» **WORK INSTRUCTIONS**
Write out the records that follow exactly. Do not include pictures.

» **RECORDS SUPPLIED**
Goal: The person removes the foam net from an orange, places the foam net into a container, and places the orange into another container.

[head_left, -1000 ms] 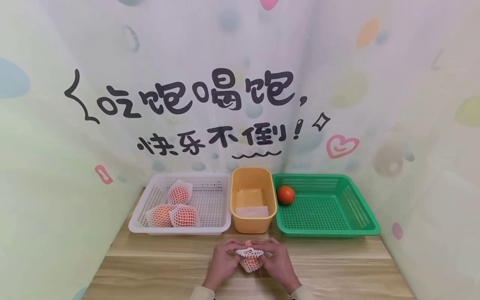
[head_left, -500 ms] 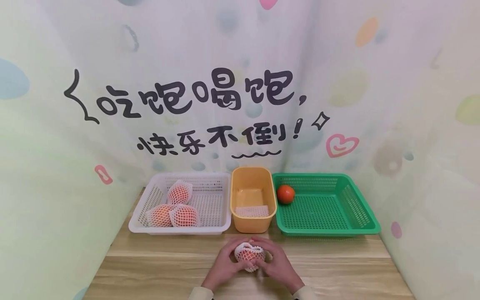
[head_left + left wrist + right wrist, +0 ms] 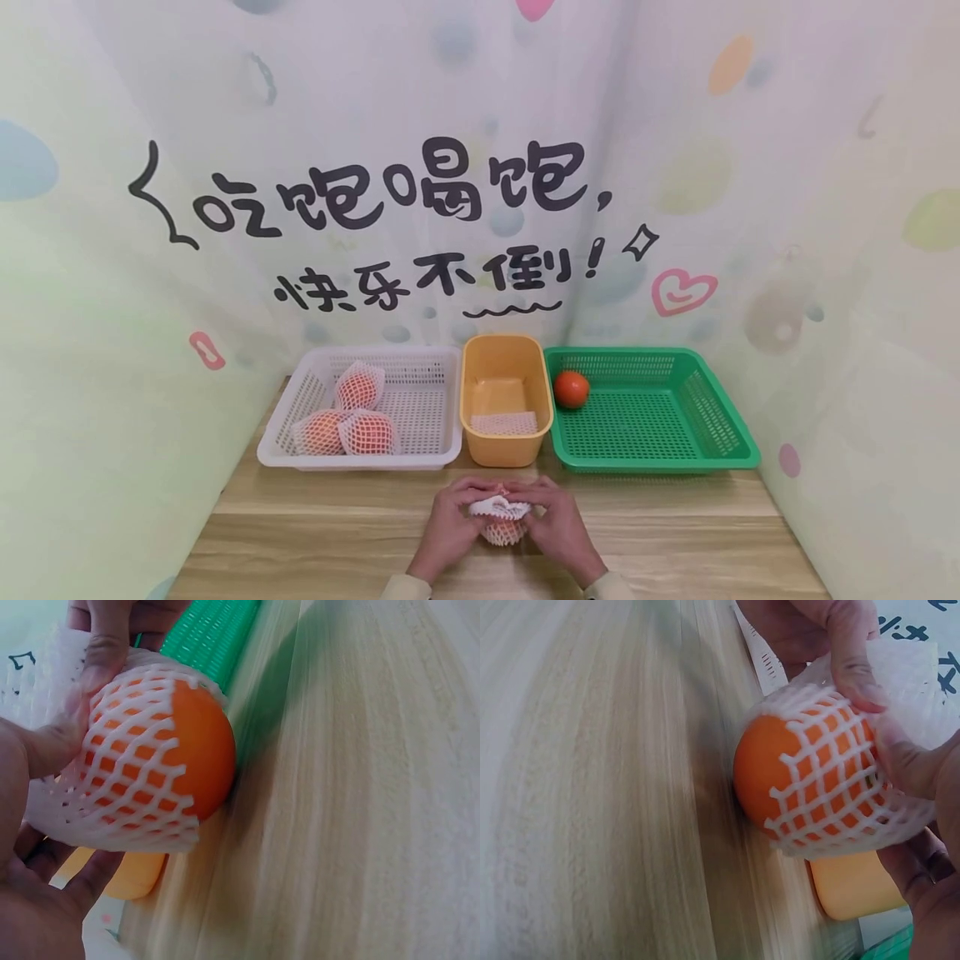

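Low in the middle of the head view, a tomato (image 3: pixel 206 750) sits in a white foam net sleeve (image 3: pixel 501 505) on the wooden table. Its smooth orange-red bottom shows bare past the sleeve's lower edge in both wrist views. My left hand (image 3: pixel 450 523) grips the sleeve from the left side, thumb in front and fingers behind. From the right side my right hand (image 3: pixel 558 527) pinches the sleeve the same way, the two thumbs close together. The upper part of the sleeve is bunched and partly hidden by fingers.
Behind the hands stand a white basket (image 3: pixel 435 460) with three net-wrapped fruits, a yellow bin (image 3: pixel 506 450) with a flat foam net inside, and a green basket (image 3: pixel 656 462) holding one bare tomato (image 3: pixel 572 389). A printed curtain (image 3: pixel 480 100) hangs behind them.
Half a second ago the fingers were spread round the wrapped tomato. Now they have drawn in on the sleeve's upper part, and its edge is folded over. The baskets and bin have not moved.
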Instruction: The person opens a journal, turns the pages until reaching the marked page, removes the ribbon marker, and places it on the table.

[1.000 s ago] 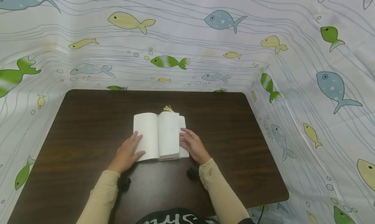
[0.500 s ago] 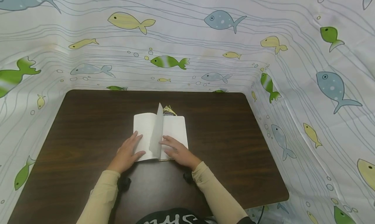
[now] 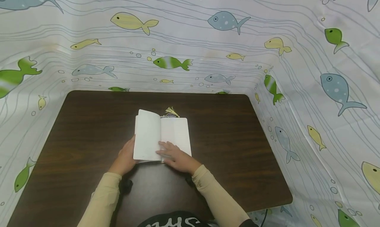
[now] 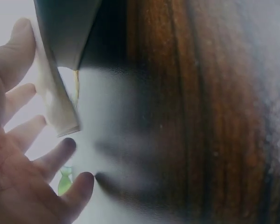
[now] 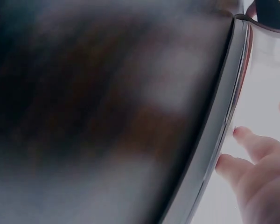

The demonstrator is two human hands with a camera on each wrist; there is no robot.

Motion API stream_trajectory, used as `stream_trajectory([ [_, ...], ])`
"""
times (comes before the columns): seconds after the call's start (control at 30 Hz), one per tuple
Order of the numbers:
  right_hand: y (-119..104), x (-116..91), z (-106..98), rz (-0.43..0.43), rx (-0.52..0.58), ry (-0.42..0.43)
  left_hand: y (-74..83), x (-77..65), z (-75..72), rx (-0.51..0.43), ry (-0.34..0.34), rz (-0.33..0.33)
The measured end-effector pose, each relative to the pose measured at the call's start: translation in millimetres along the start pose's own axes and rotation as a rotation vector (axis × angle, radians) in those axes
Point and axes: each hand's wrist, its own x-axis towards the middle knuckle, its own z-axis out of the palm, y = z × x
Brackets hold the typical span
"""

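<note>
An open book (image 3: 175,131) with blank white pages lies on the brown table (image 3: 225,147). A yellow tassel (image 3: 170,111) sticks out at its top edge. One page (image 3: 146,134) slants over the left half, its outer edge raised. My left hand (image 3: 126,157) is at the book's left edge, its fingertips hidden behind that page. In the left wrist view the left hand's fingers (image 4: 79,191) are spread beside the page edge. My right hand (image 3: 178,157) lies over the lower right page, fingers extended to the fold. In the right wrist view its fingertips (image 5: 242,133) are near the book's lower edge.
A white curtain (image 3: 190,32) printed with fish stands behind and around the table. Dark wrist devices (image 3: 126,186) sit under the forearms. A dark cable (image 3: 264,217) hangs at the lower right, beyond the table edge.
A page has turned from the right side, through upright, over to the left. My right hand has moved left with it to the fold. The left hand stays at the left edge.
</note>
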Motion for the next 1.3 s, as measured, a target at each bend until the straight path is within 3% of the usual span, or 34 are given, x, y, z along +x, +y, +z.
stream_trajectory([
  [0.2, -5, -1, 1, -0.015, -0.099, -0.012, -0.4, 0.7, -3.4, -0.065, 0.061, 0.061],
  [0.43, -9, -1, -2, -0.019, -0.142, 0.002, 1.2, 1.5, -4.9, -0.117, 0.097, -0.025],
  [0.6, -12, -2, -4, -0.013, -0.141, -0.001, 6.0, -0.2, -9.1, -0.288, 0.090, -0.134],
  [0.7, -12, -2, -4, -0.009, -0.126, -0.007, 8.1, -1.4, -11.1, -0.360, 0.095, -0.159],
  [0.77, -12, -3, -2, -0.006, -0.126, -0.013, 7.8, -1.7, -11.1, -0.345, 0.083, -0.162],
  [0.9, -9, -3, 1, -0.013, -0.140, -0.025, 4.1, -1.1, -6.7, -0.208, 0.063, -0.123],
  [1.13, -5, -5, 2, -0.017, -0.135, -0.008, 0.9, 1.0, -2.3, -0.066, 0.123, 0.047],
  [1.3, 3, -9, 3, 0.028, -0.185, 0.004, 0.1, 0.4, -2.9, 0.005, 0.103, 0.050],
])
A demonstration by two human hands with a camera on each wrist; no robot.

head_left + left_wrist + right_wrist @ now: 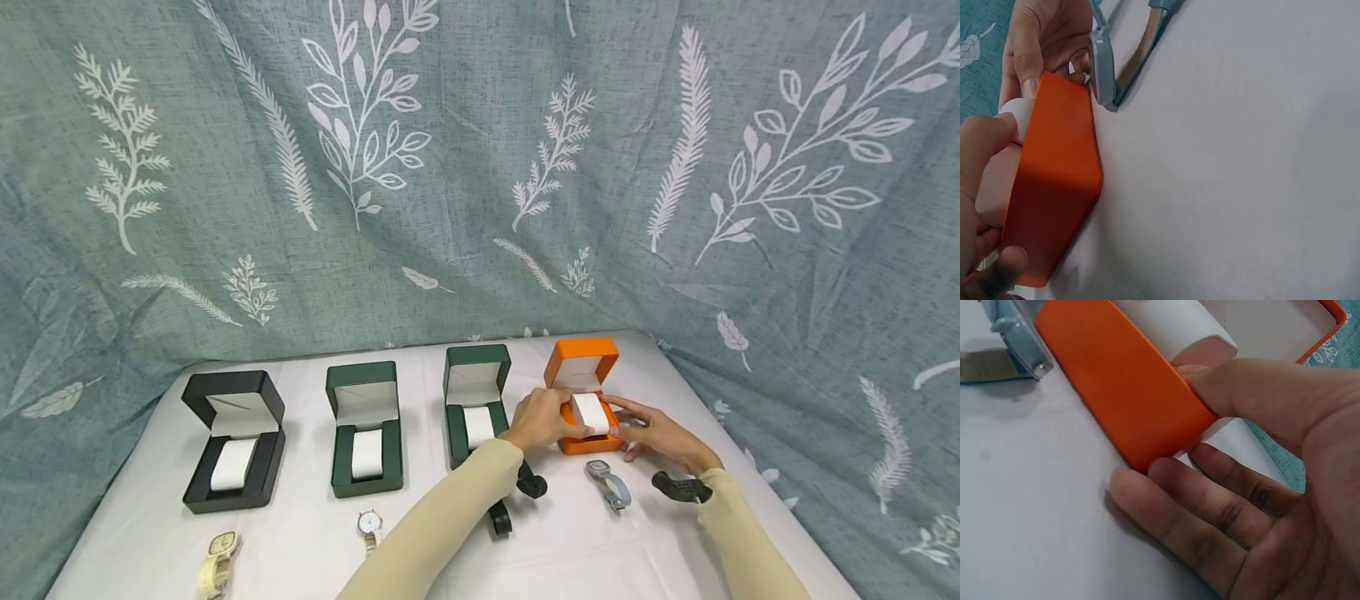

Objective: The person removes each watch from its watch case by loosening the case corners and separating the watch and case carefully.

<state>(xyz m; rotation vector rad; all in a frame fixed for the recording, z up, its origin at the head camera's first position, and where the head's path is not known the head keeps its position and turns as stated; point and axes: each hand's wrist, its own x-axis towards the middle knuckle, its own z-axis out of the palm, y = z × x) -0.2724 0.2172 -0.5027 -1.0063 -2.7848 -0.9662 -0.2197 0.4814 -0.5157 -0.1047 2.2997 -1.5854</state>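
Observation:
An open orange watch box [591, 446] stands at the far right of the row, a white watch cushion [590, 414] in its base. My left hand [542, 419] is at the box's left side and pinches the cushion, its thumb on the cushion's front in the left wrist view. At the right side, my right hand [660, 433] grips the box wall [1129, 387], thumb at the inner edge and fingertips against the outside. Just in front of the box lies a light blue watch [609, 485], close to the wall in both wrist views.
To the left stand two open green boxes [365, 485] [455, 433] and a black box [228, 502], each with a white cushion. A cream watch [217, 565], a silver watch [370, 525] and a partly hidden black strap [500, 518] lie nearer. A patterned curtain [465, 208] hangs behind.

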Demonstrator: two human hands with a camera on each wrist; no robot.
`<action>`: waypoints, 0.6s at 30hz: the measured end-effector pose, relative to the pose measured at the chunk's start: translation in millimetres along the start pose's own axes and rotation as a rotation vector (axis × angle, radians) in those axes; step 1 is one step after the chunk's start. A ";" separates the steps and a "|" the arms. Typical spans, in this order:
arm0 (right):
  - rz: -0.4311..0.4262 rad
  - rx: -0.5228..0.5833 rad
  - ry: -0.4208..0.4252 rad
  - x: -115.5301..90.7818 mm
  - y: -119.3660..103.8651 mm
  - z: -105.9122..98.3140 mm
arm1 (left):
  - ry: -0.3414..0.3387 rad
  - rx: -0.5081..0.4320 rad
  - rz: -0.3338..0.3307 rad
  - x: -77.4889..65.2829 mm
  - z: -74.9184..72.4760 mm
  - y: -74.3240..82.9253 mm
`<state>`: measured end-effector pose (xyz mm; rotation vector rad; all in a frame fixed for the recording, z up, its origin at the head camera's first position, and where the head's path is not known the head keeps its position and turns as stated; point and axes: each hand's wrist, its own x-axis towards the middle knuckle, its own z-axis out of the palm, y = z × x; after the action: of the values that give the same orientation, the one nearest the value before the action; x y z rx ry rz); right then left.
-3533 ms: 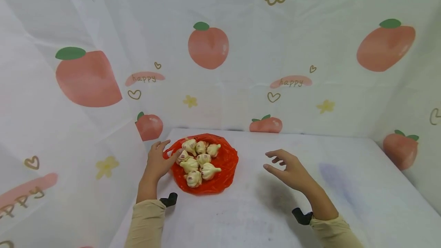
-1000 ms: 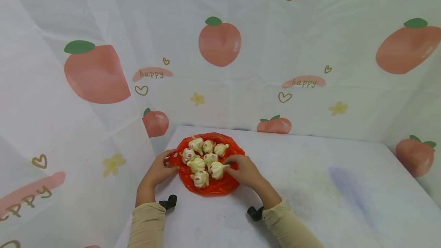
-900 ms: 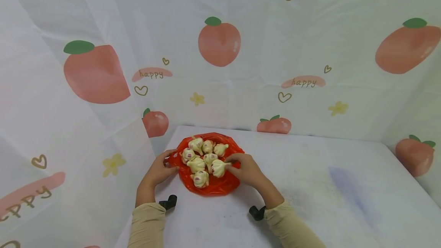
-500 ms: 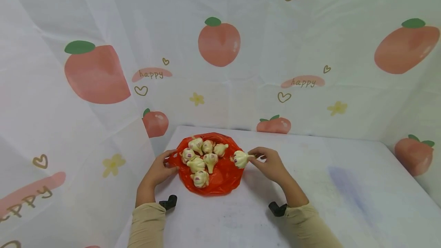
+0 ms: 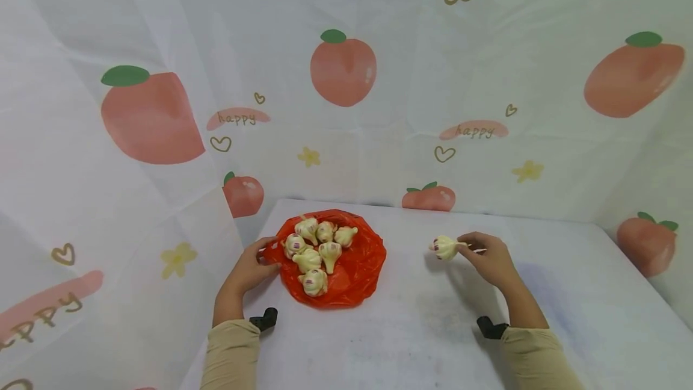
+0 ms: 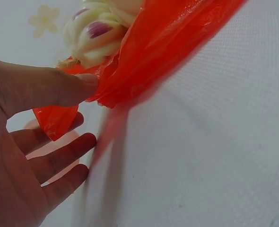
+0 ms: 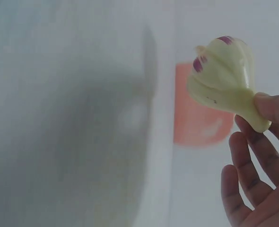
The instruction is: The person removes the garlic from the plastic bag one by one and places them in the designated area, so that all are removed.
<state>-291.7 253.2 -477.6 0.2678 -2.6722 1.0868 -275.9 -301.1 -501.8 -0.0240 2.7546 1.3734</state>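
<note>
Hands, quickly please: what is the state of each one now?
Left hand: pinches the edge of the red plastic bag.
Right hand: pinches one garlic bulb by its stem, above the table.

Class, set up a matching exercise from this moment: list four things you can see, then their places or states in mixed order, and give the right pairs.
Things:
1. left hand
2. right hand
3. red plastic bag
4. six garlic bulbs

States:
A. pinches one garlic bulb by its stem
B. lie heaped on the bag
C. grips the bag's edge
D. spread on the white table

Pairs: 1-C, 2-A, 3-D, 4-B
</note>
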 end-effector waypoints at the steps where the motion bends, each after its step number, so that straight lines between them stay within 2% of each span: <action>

» **SOLUTION BELOW**
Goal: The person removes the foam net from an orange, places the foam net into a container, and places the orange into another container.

[head_left, -1000 ms] 
[head_left, -500 ms] 
[head_left + left wrist + right wrist, +0 ms] 

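Low in the middle of the head view, a tomato (image 3: pixel 206 750) sits in a white foam net sleeve (image 3: pixel 501 505) on the wooden table. Its smooth orange-red bottom shows bare past the sleeve's lower edge in both wrist views. My left hand (image 3: pixel 450 523) grips the sleeve from the left side, thumb in front and fingers behind. From the right side my right hand (image 3: pixel 558 527) pinches the sleeve the same way, the two thumbs close together. The upper part of the sleeve is bunched and partly hidden by fingers.
Behind the hands stand a white basket (image 3: pixel 435 460) with three net-wrapped fruits, a yellow bin (image 3: pixel 506 450) with a flat foam net inside, and a green basket (image 3: pixel 656 462) holding one bare tomato (image 3: pixel 572 389). A printed curtain (image 3: pixel 480 100) hangs behind them.
Half a second ago the fingers were spread round the wrapped tomato. Now they have drawn in on the sleeve's upper part, and its edge is folded over. The baskets and bin have not moved.
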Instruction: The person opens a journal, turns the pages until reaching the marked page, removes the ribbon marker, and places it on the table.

[1.000 s ago] 
[0.500 s ago] 
[now] 
[now] 
[now] 

The demonstrator is two human hands with a camera on each wrist; there is no robot.

Motion API stream_trajectory, used as `stream_trajectory([ [_, ...], ])`
"""
times (comes before the columns): seconds after the call's start (control at 30 Hz), one per tuple
Order of the numbers:
  right_hand: y (-119..104), x (-116..91), z (-106..98), rz (-0.43..0.43), rx (-0.52..0.58), ry (-0.42..0.43)
  left_hand: y (-74..83), x (-77..65), z (-75..72), rx (-0.51..0.43), ry (-0.34..0.34), rz (-0.33..0.33)
The measured end-effector pose, each relative to the pose measured at the call's start: translation in millimetres along the start pose's own axes and rotation as a rotation vector (axis × angle, radians) in those axes
Point and axes: each hand's wrist, its own x-axis towards the middle knuckle, its own z-axis out of the palm, y = z × x
Brackets hold the typical span
"""

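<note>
An open book (image 3: 175,131) with blank white pages lies on the brown table (image 3: 225,147). A yellow tassel (image 3: 170,111) sticks out at its top edge. One page (image 3: 146,134) slants over the left half, its outer edge raised. My left hand (image 3: 126,157) is at the book's left edge, its fingertips hidden behind that page. In the left wrist view the left hand's fingers (image 4: 79,191) are spread beside the page edge. My right hand (image 3: 178,157) lies over the lower right page, fingers extended to the fold. In the right wrist view its fingertips (image 5: 242,133) are near the book's lower edge.
A white curtain (image 3: 190,32) printed with fish stands behind and around the table. Dark wrist devices (image 3: 126,186) sit under the forearms. A dark cable (image 3: 264,217) hangs at the lower right, beyond the table edge.
A page has turned from the right side, through upright, over to the left. My right hand has moved left with it to the fold. The left hand stays at the left edge.
</note>
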Motion for the next 1.3 s, as measured, a target at each bend until the straight path is within 3% of the usual span, or 34 are given, x, y, z along +x, +y, +z.
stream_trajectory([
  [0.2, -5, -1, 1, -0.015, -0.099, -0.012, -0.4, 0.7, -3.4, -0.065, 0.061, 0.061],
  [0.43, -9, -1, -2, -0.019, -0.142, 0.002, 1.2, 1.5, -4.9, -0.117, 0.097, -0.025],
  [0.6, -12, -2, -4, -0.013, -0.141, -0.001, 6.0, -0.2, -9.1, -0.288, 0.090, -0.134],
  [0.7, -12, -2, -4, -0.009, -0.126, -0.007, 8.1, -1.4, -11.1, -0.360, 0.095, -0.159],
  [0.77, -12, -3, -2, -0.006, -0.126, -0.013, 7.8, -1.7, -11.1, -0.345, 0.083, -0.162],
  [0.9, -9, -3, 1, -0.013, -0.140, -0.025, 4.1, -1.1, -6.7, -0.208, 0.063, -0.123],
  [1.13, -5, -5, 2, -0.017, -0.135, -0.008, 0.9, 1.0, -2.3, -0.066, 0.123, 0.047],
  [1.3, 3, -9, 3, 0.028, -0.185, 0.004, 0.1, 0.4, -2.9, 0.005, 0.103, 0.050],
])
A demonstration by two human hands with a camera on each wrist; no robot.

head_left + left_wrist + right_wrist @ now: 

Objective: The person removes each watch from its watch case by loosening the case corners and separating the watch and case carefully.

<state>(xyz m; rotation vector rad; all in a frame fixed for the recording, z up, its origin at the head camera's first position, and where the head's path is not known the head keeps its position and turns as stated; point and axes: each hand's wrist, its own x-axis towards the middle knuckle, its own z-axis out of the palm, y = z × x) -0.2724 0.2172 -0.5027 -1.0063 -2.7848 -0.9662 -0.2197 0.4814 -0.5157 -0.1047 2.2997 -1.5854</state>
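Observation:
An open orange watch box [591, 446] stands at the far right of the row, a white watch cushion [590, 414] in its base. My left hand [542, 419] is at the box's left side and pinches the cushion, its thumb on the cushion's front in the left wrist view. At the right side, my right hand [660, 433] grips the box wall [1129, 387], thumb at the inner edge and fingertips against the outside. Just in front of the box lies a light blue watch [609, 485], close to the wall in both wrist views.
To the left stand two open green boxes [365, 485] [455, 433] and a black box [228, 502], each with a white cushion. A cream watch [217, 565], a silver watch [370, 525] and a partly hidden black strap [500, 518] lie nearer. A patterned curtain [465, 208] hangs behind.
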
Demonstrator: two human hands with a camera on each wrist; no robot.
`<action>`: waypoints, 0.6s at 30hz: the measured end-effector pose, relative to the pose measured at the chunk's start: translation in millimetres along the start pose's own axes and rotation as a rotation vector (axis × angle, radians) in those axes; step 1 is one step after the chunk's start. A ";" separates the steps and a "|" the arms. Typical spans, in this order:
arm0 (right):
  - rz: -0.4311..0.4262 rad
  - rx: -0.5228..0.5833 rad
  - ry: -0.4208..0.4252 rad
  - x: -115.5301..90.7818 mm
  - y: -119.3660..103.8651 mm
  - z: -105.9122..98.3140 mm
arm1 (left):
  - ry: -0.3414..0.3387 rad
  - rx: -0.5081..0.4320 rad
  - rz: -0.3338..0.3307 rad
  - x: -77.4889..65.2829 mm
  - z: -74.9184..72.4760 mm
  - y: -74.3240..82.9253 mm
`<state>`: measured end-effector pose (xyz mm; rotation vector rad; all in a frame fixed for the recording, z up, its origin at the head camera's first position, and where the head's path is not known the head keeps its position and turns as stated; point and axes: each hand's wrist, its own x-axis towards the middle knuckle, its own z-axis out of the palm, y = z × x; after the action: of the values that give the same orientation, the one nearest the value before the action; x y z rx ry rz); right then left.
-3533 ms: 
-1000 ms: 
-900 ms: 
-500 ms: 
+0 ms: 
+0 ms: 
+0 ms: 
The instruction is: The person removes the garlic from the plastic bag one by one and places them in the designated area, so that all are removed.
<state>-291.7 253.2 -477.6 0.2678 -2.6722 1.0868 -275.9 -301.1 -501.8 -0.0240 2.7546 1.3734</state>
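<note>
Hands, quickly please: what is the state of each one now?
Left hand: pinches the edge of the red plastic bag.
Right hand: pinches one garlic bulb by its stem, above the table.

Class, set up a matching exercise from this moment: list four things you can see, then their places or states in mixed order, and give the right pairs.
Things:
1. left hand
2. right hand
3. red plastic bag
4. six garlic bulbs

States:
A. pinches one garlic bulb by its stem
B. lie heaped on the bag
C. grips the bag's edge
D. spread on the white table

Pairs: 1-C, 2-A, 3-D, 4-B
</note>
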 end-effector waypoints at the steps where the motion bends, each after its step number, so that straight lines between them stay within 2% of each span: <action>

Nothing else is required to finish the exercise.